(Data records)
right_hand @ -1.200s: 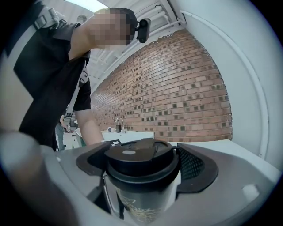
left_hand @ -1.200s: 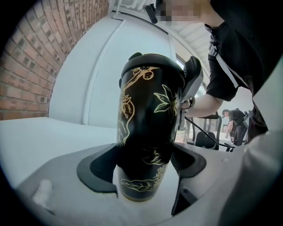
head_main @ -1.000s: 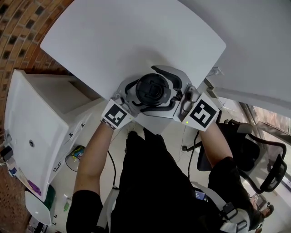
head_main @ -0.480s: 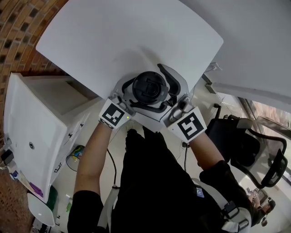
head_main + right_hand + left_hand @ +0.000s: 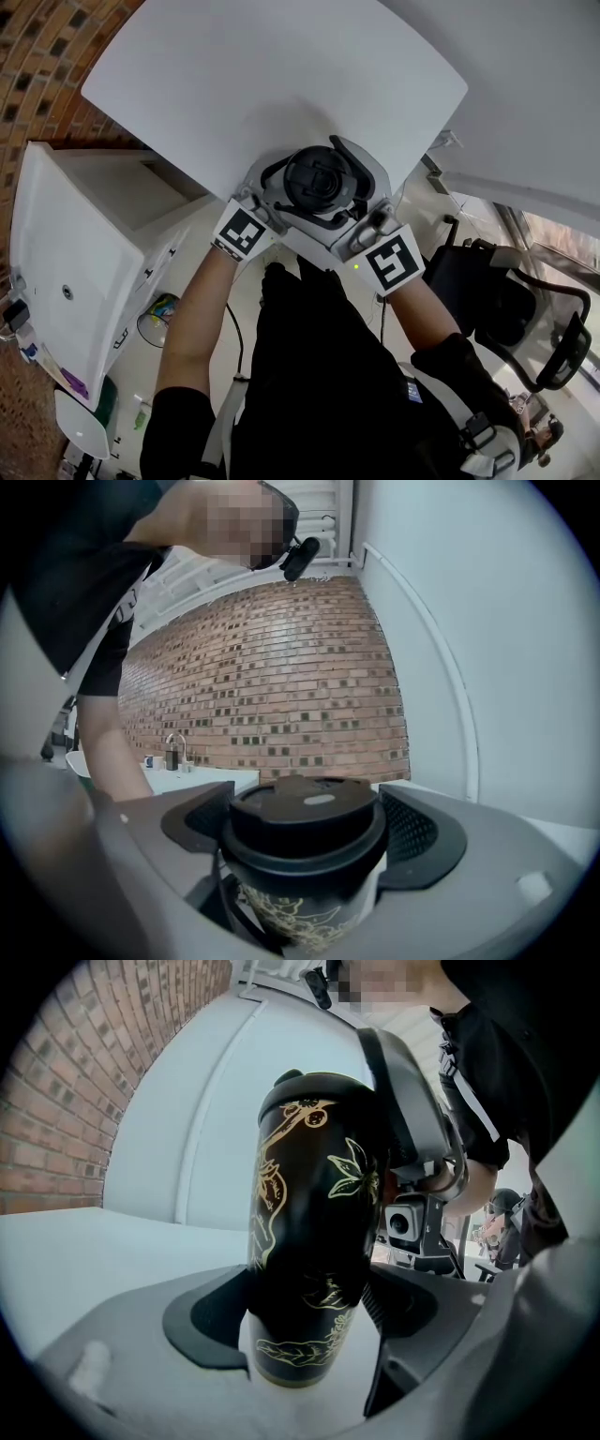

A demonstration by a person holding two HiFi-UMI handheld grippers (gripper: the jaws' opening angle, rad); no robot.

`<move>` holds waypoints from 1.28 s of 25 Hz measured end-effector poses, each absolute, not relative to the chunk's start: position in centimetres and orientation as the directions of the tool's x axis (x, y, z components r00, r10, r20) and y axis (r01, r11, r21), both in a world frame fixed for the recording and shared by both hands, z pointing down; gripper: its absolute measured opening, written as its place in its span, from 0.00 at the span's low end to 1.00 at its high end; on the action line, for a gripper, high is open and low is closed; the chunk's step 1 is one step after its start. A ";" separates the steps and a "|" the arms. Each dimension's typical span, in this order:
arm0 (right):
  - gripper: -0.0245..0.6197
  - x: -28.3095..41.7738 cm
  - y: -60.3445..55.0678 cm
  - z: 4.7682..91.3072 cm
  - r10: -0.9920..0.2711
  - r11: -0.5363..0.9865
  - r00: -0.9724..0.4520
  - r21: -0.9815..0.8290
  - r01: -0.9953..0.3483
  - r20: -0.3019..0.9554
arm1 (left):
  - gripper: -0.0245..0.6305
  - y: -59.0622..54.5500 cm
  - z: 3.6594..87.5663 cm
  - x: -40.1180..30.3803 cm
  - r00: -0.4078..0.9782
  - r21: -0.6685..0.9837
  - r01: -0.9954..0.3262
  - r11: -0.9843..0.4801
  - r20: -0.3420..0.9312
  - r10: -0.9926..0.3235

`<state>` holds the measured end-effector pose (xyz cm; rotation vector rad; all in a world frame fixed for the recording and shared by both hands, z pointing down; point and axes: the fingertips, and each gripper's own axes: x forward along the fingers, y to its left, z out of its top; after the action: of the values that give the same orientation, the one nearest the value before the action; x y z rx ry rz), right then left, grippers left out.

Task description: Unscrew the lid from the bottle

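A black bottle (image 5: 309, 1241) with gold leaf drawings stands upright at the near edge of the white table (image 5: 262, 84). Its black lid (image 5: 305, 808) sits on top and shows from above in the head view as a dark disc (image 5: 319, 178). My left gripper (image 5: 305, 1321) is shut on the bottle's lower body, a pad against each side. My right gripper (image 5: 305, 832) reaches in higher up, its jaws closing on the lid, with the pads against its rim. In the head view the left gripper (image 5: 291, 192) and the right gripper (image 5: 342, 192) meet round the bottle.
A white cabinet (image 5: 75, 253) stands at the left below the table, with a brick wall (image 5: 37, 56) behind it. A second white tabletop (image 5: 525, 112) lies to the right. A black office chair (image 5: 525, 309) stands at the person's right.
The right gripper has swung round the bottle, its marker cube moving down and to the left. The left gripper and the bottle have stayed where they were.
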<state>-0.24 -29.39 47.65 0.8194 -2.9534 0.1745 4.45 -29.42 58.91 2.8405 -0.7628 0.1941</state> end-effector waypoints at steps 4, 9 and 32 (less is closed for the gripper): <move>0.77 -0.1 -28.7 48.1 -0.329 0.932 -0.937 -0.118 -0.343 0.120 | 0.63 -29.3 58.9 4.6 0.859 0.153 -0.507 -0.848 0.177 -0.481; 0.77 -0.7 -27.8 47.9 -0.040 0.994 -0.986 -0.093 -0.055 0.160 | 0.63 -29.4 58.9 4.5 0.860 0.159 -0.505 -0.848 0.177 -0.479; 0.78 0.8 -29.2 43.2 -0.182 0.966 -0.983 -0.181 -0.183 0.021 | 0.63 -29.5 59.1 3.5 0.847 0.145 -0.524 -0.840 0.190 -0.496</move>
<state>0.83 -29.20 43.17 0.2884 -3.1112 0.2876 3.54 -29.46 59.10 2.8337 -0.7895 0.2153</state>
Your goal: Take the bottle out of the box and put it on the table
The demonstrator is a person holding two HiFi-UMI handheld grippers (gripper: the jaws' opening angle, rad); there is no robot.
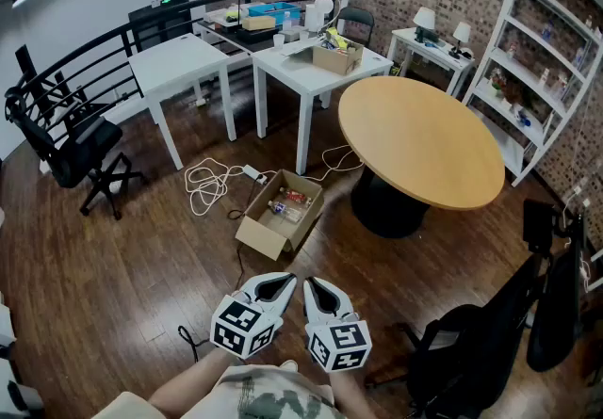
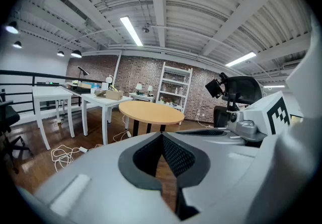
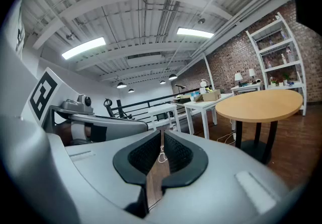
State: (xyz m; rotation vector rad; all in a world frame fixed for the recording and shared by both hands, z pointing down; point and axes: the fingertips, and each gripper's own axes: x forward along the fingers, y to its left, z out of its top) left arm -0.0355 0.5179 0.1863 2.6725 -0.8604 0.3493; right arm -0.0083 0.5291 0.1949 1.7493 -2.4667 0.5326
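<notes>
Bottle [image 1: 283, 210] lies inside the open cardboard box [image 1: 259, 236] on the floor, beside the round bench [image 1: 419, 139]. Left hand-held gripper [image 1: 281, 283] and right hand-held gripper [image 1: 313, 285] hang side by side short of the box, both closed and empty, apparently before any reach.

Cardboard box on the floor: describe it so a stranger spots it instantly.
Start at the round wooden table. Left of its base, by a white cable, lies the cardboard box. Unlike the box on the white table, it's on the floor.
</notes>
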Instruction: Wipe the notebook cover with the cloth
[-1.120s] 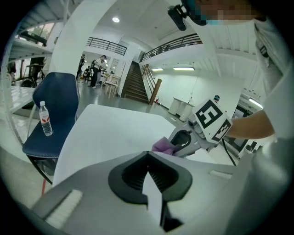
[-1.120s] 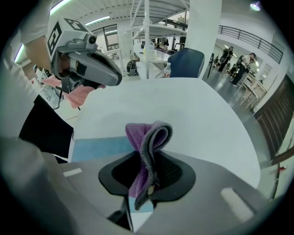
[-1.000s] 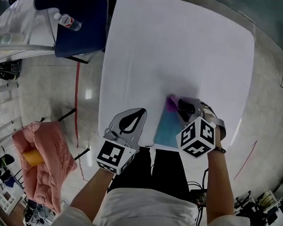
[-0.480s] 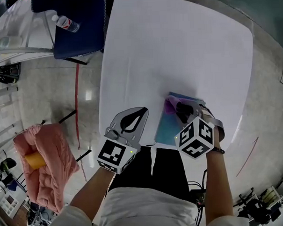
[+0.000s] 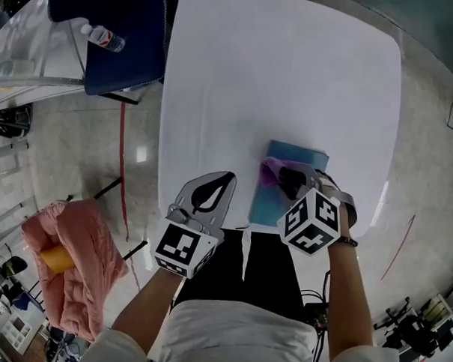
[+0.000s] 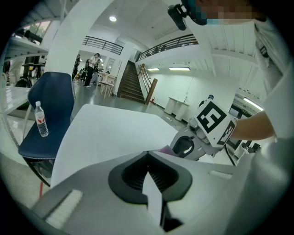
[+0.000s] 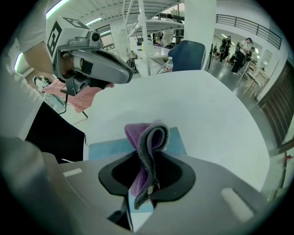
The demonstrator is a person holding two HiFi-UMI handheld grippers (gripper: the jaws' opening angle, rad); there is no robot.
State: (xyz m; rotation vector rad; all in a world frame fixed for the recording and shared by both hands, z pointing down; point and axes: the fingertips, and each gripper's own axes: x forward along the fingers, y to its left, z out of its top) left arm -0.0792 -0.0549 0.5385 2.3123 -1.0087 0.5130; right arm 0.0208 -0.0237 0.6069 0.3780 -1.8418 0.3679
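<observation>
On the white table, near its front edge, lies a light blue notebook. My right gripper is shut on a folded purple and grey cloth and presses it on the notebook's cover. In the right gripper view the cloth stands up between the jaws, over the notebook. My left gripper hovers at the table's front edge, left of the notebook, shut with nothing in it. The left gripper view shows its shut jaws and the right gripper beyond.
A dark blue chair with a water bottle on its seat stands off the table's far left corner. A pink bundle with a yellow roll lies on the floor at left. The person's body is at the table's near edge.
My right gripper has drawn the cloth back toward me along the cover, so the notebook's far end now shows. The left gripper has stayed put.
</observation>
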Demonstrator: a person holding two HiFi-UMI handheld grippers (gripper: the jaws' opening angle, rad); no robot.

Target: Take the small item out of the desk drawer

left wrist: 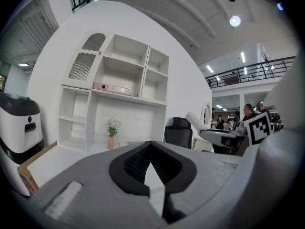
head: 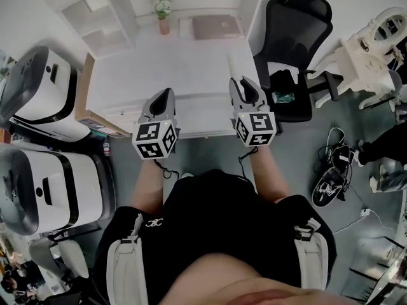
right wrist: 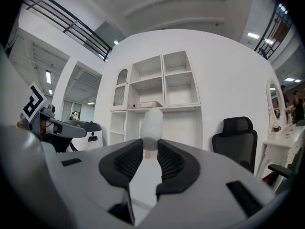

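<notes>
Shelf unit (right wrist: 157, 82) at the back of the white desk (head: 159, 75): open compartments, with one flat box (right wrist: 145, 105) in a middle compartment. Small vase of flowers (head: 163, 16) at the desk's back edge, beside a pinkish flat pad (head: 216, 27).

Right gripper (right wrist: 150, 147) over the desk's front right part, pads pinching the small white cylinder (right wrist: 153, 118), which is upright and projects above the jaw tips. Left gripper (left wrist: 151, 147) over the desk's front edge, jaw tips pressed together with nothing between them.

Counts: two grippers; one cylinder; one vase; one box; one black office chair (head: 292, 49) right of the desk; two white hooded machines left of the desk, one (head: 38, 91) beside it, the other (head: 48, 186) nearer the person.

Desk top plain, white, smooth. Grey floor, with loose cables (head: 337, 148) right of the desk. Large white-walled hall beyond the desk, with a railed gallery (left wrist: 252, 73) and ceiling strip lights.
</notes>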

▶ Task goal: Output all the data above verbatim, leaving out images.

▶ Answer area:
right_hand @ -1.200s: 
left_hand @ -1.200s: 
head_main @ -1.000s: 
head_main @ -0.480s: 
head_main + right_hand + left_hand @ +0.000s: 

A demonstration by a person holding two HiFi-UMI handheld grippers (gripper: the jaws' opening angle, rad); no robot.

`<move>` holds waypoints from 1.28 s of 25 Hz measured end-effector poses, each absolute, not relative to the chunk's start: position in centimetres and orientation as the directions of the tool's x axis (x, y, z components r00, r10, r20) and y axis (r01, r11, r21), both in a world frame fixed for the recording and shared by both hands, z pointing down; gripper: its absolute measured opening, written as its place in its span, from 0.00 at the span's low end to 1.00 at its high end; on the action line, for a gripper, high is open and low is closed; the chunk's step 1 is one step after its start. A ";" separates the steps and a "|" the arms. Each dimension's typical span, in this order:
arm0 (right):
  - gripper: -0.0245..0.6197
  - x: -28.3095..41.7738 cm
  - y: -60.3445..55.0678 cm
  - z: 4.7682..91.3072 cm
  - r10: -0.9920..0.2711
  - r11: -0.5363..0.9865
  - r00: -0.9724..0.4520
  - r21: -0.9815..0.8290
  - r01: -0.9953..0.3483
  - r20: -0.3019..0.9554
arm1 (left):
  - gripper: -0.0245..0.6305
  - y: -59.0622..54.5500 cm
  - z: 3.6594..87.5663 cm
  - x: -40.1180..30.3803 cm
  - r00: -0.4078..0.9782
  - r21: -0.6685..0.9837
  - r01: -0.9954..0.3262
  - r11: -0.9843..0.4801
  - r20: -0.3420..0.9312
  - r10: -0.9926..0.3235

`<state>` holds the measured end-effector pose (xyz cm; rotation vector rad; all in a world frame fixed for the recording and shared by both hands, z pointing down; point and axes: the fingertips, and each gripper's own axes: x forward along the fingers, y to its left, z out of its top; after the action: of the values that give the same orientation, the one nearest the value before the action; x y z rx ry rz), right then left, grippers left out.

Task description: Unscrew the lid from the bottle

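A black bottle (image 5: 309, 1241) with gold leaf drawings stands upright at the near edge of the white table (image 5: 262, 84). Its black lid (image 5: 305, 808) sits on top and shows from above in the head view as a dark disc (image 5: 319, 178). My left gripper (image 5: 305, 1321) is shut on the bottle's lower body, a pad against each side. My right gripper (image 5: 305, 832) reaches in higher up, its jaws closing on the lid, with the pads against its rim. In the head view the left gripper (image 5: 291, 192) and the right gripper (image 5: 342, 192) meet round the bottle.
A white cabinet (image 5: 75, 253) stands at the left below the table, with a brick wall (image 5: 37, 56) behind it. A second white tabletop (image 5: 525, 112) lies to the right. A black office chair (image 5: 525, 309) stands at the person's right.
The right gripper has swung round the bottle, its marker cube moving down and to the left. The left gripper and the bottle have stayed where they were.
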<state>-0.24 -29.39 47.65 0.8194 -2.9534 0.1745 4.45 -29.42 58.91 2.8405 -0.7628 0.1941</state> end-effector waypoints at steps 4, 9 and 32 (less is closed for the gripper): <move>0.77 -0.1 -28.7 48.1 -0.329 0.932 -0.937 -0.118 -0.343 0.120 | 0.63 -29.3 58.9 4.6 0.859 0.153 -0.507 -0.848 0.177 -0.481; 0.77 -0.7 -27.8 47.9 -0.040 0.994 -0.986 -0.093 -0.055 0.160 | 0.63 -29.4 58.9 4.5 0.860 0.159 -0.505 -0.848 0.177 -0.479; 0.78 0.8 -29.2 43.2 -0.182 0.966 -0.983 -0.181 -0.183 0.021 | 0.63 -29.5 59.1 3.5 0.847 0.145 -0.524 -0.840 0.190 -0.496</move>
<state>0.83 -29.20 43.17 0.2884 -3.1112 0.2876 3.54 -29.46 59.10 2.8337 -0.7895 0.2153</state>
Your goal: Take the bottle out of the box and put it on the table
The demonstrator is a person holding two HiFi-UMI handheld grippers (gripper: the jaws' opening angle, rad); there is no robot.
State: (xyz m; rotation vector rad; all in a world frame fixed for the recording and shared by both hands, z pointing down; point and axes: the fingertips, and each gripper's own axes: x forward along the fingers, y to its left, z out of its top) left arm -0.0355 0.5179 0.1863 2.6725 -0.8604 0.3493; right arm -0.0083 0.5291 0.1949 1.7493 -2.4667 0.5326
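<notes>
Bottle [image 1: 283, 210] lies inside the open cardboard box [image 1: 259, 236] on the floor, beside the round bench [image 1: 419, 139]. Left hand-held gripper [image 1: 281, 283] and right hand-held gripper [image 1: 313, 285] hang side by side short of the box, both closed and empty, apparently before any reach.

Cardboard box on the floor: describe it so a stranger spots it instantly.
Start at the round wooden table. Left of its base, by a white cable, lies the cardboard box. Unlike the box on the white table, it's on the floor.
</notes>
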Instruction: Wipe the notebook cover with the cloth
[-1.120s] 
[-1.120s] 
[-1.000s] 
[-0.480s] 
[+0.000s] 
[+0.000s] 
[+0.000s] 
The demonstrator is a person holding two HiFi-UMI handheld grippers (gripper: the jaws' opening angle, rad); there is no robot.
State: (xyz m; rotation vector rad; all in a world frame fixed for the recording and shared by both hands, z pointing down; point and axes: the fingertips, and each gripper's own axes: x forward along the fingers, y to its left, z out of its top) left arm -0.0792 -0.0549 0.5385 2.3123 -1.0087 0.5130; right arm 0.0208 -0.0237 0.6069 0.3780 -1.8418 0.3679
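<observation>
On the white table, near its front edge, lies a light blue notebook. My right gripper is shut on a folded purple and grey cloth and presses it on the notebook's cover. In the right gripper view the cloth stands up between the jaws, over the notebook. My left gripper hovers at the table's front edge, left of the notebook, shut with nothing in it. The left gripper view shows its shut jaws and the right gripper beyond.
A dark blue chair with a water bottle on its seat stands off the table's far left corner. A pink bundle with a yellow roll lies on the floor at left. The person's body is at the table's near edge.
My right gripper has drawn the cloth back toward me along the cover, so the notebook's far end now shows. The left gripper has stayed put.
</observation>
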Demonstrator: a person holding two HiFi-UMI handheld grippers (gripper: the jaws' opening angle, rad); no robot.

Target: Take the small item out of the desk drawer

left wrist: 
head: 
right wrist: 

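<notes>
Shelf unit (right wrist: 157, 82) at the back of the white desk (head: 159, 75): open compartments, with one flat box (right wrist: 145, 105) in a middle compartment. Small vase of flowers (head: 163, 16) at the desk's back edge, beside a pinkish flat pad (head: 216, 27).

Right gripper (right wrist: 150, 147) over the desk's front right part, pads pinching the small white cylinder (right wrist: 153, 118), which is upright and projects above the jaw tips. Left gripper (left wrist: 151, 147) over the desk's front edge, jaw tips pressed together with nothing between them.

Counts: two grippers; one cylinder; one vase; one box; one black office chair (head: 292, 49) right of the desk; two white hooded machines left of the desk, one (head: 38, 91) beside it, the other (head: 48, 186) nearer the person.

Desk top plain, white, smooth. Grey floor, with loose cables (head: 337, 148) right of the desk. Large white-walled hall beyond the desk, with a railed gallery (left wrist: 252, 73) and ceiling strip lights.
</notes>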

That wraps up the exercise.